§ **WHAT THE TASK ASKS**: Some lines in the material below hold the word "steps". Copy all of them.

§ **PROVIDED DATA**:
************

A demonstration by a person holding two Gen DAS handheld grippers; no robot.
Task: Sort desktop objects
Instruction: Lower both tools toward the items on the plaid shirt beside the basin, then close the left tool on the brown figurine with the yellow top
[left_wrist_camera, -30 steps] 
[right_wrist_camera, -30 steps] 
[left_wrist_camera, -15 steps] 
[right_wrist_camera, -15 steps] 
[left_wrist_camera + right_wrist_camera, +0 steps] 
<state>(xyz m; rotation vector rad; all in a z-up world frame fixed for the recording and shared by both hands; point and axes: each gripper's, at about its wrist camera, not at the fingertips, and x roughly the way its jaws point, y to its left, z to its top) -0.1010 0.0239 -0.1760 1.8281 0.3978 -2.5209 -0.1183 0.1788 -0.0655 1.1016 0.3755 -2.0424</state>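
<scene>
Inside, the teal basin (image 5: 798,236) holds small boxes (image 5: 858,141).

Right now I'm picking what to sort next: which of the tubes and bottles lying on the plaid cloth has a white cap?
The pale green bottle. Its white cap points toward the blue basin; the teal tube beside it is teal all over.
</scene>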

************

§ **RESPONSE AREA**:
[left_wrist_camera, -30 steps] 
[right_wrist_camera, -30 steps] 
[left_wrist_camera, -15 steps] 
[right_wrist_camera, -15 steps] 
[left_wrist_camera + right_wrist_camera, +0 steps] 

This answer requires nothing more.